In life the truest tests are formed by real opportunity and actual circumstances. Information received convinces us we should follow Jesus. Our minds convince us we would follow Jesus. Our voices say we will follow Jesus. Yet, when the moment arrives that brings actual consequences to be experienced because we follow Jesus, do we follow? It is easy to be a disciple if following Jesus produces physical rewards and approval. It is difficult to be a disciple if following Jesus produces harsh consequences.

The greatest challenge of discipleship is not to be found in sincere intentions. The greatest challenge is to be found in surrendering oneself to God's purposes when surrender is costly to the disciple.

Consider examples of common challenges confronting the person who chooses discipleship. As you consider three examples, realize a person's actual at-the-moment focus of discipleship may be opportunity, intention, or surrender. Surrender occurs when mind and body submit.

This lesson is based on three examples that occurred on the afternoon/evening of Jesus' arrest. These three examples occurred just prior to or during the Gethsemane events. One example saw that moment of discipleship as opportunity to gratify personal desires. One example viewed that moment of discipleship through the eyes of sincere intentions. One example viewed the challenges and demands of the situation through a willingness to surrender to God's purposes.


When Judas saw the tenseness surrounding Jesus' physical presence in Jerusalem, he saw opportunity. Commonly reactions considering Judas' betrayal are emotional reactions. Commonly those emotional reactions are negative and strong. Everyone who knows anything about the Bible (even if it is very little!) dislikes Judas. Many reasons are behind those strong, negative reactions. Likely one reason is fear. Perhaps we resent Judas because, deep inside, we understand and relate to him all too well. Perhaps he reminds us of our inner self.

Challenge your students to view Judas' actions through understanding perspectives rather than through emotional reactions. The lessons we need to learn will be revealed through understanding, not through emotional reactions.

Rather than having a strong, negative, emotional reaction against Judas, look at the situation pragmatically. In a recent occurrence, Judas (and many in Jerusalem) witnessed Jesus raise Lazarus from death four days after his death. All the area, including the people of Jerusalem, talked of this incredible event.

Begin by stressing the circumstances. The visit that all the disciples feared would result in Jesus' death actually resulted in Jesus' popularity and Lazarus' resurrection. Challenge your students to consider their reactions if they accepted as fact they would die, but instead witnessed someone prove he was superior to death.

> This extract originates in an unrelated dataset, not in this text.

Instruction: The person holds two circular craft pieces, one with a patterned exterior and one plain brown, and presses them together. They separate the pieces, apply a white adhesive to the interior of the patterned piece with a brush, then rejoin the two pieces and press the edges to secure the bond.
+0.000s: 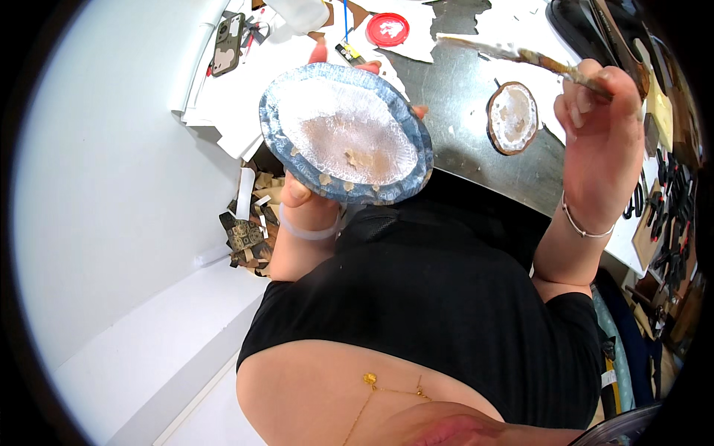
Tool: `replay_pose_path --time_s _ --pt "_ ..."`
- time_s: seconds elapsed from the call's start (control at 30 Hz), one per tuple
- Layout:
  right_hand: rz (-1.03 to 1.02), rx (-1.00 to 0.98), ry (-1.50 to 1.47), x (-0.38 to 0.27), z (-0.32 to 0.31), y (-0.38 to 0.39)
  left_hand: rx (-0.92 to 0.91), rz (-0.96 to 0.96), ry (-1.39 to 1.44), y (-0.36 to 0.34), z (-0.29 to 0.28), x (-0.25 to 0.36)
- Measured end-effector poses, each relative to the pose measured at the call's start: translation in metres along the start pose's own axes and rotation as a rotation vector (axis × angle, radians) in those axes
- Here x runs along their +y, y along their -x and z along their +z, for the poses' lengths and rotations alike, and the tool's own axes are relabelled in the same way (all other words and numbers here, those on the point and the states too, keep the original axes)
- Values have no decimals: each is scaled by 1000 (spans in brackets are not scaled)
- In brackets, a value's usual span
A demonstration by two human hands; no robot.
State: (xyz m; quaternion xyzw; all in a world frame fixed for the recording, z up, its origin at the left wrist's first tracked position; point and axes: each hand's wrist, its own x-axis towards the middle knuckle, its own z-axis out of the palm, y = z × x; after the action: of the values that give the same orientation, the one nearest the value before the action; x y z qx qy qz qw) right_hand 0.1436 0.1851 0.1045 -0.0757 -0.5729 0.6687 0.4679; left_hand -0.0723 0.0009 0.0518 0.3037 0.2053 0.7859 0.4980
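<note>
My left hand (299, 191) is wrapped round an oval piece (338, 126) with a mottled blue rim and a white, brown-tinged middle. Its thumb shows below the near edge and some fingertips show past the far edge; the palm is hidden behind the piece. Tan patches mark the lower rim. My right hand (606, 126) is raised at the right, its fingers pinching a thin, paint-stained paintbrush (547, 61) that points left, apart from the oval piece. On the table below it lies a smaller rounded piece (513, 117) with a brown edge and a white and cream inside.
A grey metal table top (446, 85) carries white paper sheets. At the back are a red lid (387, 30) with white paste, a translucent container (301, 13) and a phone (227, 46). Scraps (249, 230) lie below left; several black-handled tools (666, 208) stand right. A white wall (97, 186) borders the left.
</note>
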Motion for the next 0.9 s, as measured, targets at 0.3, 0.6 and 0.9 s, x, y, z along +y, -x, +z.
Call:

The results were profound. Many believed in Jesus (John 11:45). The men who were the religious and political power structure in Jerusalem and Israel said, "We must do something about Jesus--NOW!" (John 11:47-53). Favorable and unfavorable reactions were so pronounced Jesus could no longer be in public (John 11:54).

Stress that both positive and negative reactions were profound. Some found powerful reason to believe in Jesus. Some found powerful reason to deepen their hatred for Jesus. The same event caused some to believe and some to hate.

Remember the twelve discouraged Jesus from returning to the Jerusalem area because of their fear that Jewish leaders would kill him (John 11:8). They were so fearful that Jesus would be killed that they accepted as fact with resignation that they all would be killed (John 11:16).

The twelve disciples knew the Jewish leaders wanted to execute Jesus.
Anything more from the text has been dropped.